**Problem to work on**: Among the entries below, find the lines with "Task" and copy them.

Dataset items:
┄┄┄┄┄┄┄┄┄┄┄┄┄┄┄┄┄┄┄┄

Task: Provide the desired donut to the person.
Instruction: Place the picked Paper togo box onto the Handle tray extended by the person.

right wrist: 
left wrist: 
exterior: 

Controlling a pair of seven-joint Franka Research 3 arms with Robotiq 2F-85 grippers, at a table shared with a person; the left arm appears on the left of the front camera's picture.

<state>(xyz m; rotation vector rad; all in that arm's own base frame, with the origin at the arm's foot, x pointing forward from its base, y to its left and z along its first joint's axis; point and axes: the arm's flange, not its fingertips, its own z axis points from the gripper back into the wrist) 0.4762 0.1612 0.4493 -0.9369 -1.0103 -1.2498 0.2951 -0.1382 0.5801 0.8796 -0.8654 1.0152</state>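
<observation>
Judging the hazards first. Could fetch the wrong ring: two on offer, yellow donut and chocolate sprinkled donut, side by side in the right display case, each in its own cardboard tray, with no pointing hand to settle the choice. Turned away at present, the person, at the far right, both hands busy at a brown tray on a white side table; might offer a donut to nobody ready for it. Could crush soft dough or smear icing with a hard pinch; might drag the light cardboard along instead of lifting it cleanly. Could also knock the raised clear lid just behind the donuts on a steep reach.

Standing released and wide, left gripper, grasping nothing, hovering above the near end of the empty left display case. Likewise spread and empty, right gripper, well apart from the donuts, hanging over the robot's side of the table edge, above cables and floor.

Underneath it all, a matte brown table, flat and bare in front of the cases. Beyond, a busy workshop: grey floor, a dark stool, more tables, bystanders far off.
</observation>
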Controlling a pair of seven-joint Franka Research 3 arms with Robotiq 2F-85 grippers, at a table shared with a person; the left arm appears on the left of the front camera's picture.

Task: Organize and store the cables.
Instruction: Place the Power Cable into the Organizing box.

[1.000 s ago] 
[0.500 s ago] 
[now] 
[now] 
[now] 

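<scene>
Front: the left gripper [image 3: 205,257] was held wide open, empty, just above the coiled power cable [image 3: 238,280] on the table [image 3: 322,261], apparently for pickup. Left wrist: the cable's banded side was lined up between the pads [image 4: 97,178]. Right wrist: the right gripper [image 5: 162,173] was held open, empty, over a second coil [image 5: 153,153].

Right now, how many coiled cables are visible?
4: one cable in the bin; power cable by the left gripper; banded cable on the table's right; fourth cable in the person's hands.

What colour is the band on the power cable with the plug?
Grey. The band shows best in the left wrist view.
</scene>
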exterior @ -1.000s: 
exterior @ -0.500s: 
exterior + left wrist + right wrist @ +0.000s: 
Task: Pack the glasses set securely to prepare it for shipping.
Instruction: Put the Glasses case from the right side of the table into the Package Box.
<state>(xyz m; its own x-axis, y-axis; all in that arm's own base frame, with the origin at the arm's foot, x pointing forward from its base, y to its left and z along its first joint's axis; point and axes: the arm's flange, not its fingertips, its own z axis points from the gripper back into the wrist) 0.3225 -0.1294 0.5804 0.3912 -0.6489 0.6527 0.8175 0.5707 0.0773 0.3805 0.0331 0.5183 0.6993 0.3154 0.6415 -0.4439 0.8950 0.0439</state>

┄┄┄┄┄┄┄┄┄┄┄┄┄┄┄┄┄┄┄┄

**Reply**:
Task: Provide the desired donut to the person.
Task: Organize and store the cables.
Task: Pack the glasses set securely to prepare it for shipping.

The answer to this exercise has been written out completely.